For this reason, shareholders will most likely make an effort to maintain their profit margins; transferring the impact of this corporate tax to its clients/end users. Thanks to this, they will have to increase the prices of their services or products. In this way, the purchasing power of customers will be affected and may have an impact on demand in the short term.

 

Employment and Talent Attraction

For governments around the world, taxes are their main source of income. Therefore, the government uses this money to provide its citizens with services and improve their quality of life. Like VAT, this corporate tax will become another source of revenue for the UAE government.

Thanks to this new stream of income, the government will be able to invest in other things. Among these, you can find first-class infrastructure, roads, hospitals, and medical facilities. In addition, they will be able to reduce dependence on income generated by oil.

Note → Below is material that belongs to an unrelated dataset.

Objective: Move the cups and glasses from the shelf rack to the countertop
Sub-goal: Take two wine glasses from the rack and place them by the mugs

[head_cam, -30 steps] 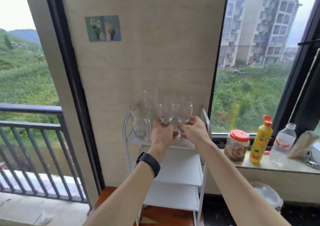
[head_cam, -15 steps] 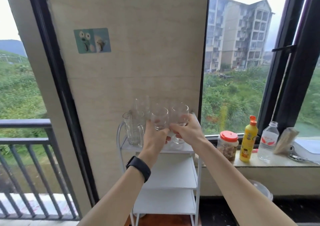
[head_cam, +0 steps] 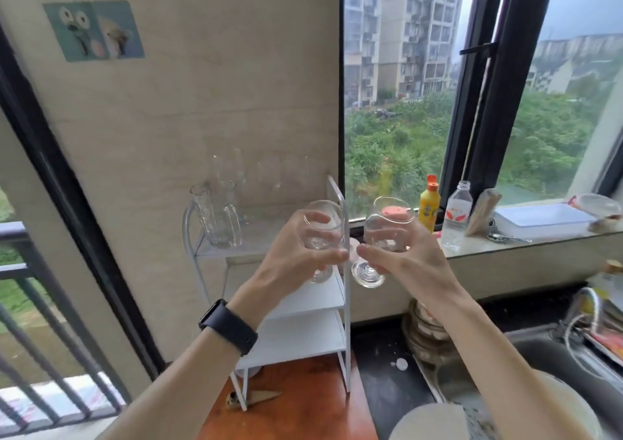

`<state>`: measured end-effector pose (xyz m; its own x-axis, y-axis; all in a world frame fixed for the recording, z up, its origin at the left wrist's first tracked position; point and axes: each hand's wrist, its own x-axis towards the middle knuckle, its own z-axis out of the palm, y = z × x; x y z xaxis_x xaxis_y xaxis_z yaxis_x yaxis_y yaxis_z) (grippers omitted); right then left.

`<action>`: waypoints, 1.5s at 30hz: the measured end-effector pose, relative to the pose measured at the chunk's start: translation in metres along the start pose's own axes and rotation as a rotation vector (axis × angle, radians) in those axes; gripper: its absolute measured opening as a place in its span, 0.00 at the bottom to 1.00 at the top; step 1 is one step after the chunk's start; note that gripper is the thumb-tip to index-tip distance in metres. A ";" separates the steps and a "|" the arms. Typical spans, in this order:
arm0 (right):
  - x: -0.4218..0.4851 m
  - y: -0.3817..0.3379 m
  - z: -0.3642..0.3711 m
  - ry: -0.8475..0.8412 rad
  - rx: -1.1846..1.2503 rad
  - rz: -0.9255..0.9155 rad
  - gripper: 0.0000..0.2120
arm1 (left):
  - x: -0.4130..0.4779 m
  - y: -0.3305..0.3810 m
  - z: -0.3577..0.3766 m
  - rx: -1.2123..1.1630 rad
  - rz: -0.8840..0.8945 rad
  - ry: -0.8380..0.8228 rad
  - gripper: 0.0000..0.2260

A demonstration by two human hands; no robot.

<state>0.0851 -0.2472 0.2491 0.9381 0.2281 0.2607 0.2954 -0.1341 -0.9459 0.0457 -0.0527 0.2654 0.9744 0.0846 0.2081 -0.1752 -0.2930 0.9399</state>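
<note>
At frame centre, the left hand [head_cam: 296, 254] has its fingers closed around one stemmed glass [head_cam: 320, 234] and the right hand [head_cam: 404, 257] around another [head_cam: 384, 237], both lifted clear of the shelf rack [head_cam: 337, 203]. Neither has reached the tabletop [head_cam: 381, 382] at lower centre; mugs [head_cam: 219, 217] and more glasses [head_cam: 269, 176] remain on the rack's top shelf

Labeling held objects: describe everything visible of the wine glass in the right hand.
The right-hand wine glass is clear glass and looks empty: a rounded bowl, a short stem mostly hidden by fingers, and a round foot showing below. It is off the rack in mid-air, tilted with its rim leaning left, right of the white shelf rack and in front of the windowsill. The right hand wraps its bowl. It is close to the left hand's glass; contact is unclear.
</note>
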 end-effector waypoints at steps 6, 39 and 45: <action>-0.087 0.062 -0.057 0.159 -0.172 0.149 0.22 | -0.021 -0.046 0.087 0.030 -0.021 -0.234 0.26; -0.621 0.115 -0.649 1.256 -0.354 0.694 0.24 | -0.309 0.160 0.880 -0.119 0.168 -1.329 0.25; -0.664 0.134 -0.754 1.333 -0.378 0.738 0.23 | -0.331 0.180 1.003 -0.075 0.207 -1.404 0.23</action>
<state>-0.3623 -1.1434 0.0952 0.3079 -0.9501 -0.0504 -0.4482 -0.0981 -0.8885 -0.1670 -1.0892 0.0946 0.2511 -0.9664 -0.0543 -0.2929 -0.1293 0.9474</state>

This would lead to diversified sources of funding for the UAE government. In this way, a healthier and more mature economy is obtained.

 

Conclusion

The UAE corporate tax law will be applied to all entities. This ranges from free zones to companies holding commercial licenses. Additionally, companies subject to corporate tax will have to register and obtain their tax registration number. This new corporate tax law will become effective on June 1, 2024.

This law also establishes the minimum profit threshold for UAE corporate tax. In this way, this new UAE law is a very significant change for the country’s fiscal policy. Thanks to this law, it is expected that tax transparency will be improved and the UAE’s tax standards can be aligned with those of other countries in the world.

Furthermore, it is expected that this corporate tax can drive sustainable economic growth and encourage investment in the UAE. For this reason, it is important to know everything about this new law and make sure you comply with everything established in it.

 

On the other hand, if you want to take advantage of the best business opportunities in the UAE, you should not ignore this law. This way, you can avoid any kind of tax-related problems in UAE.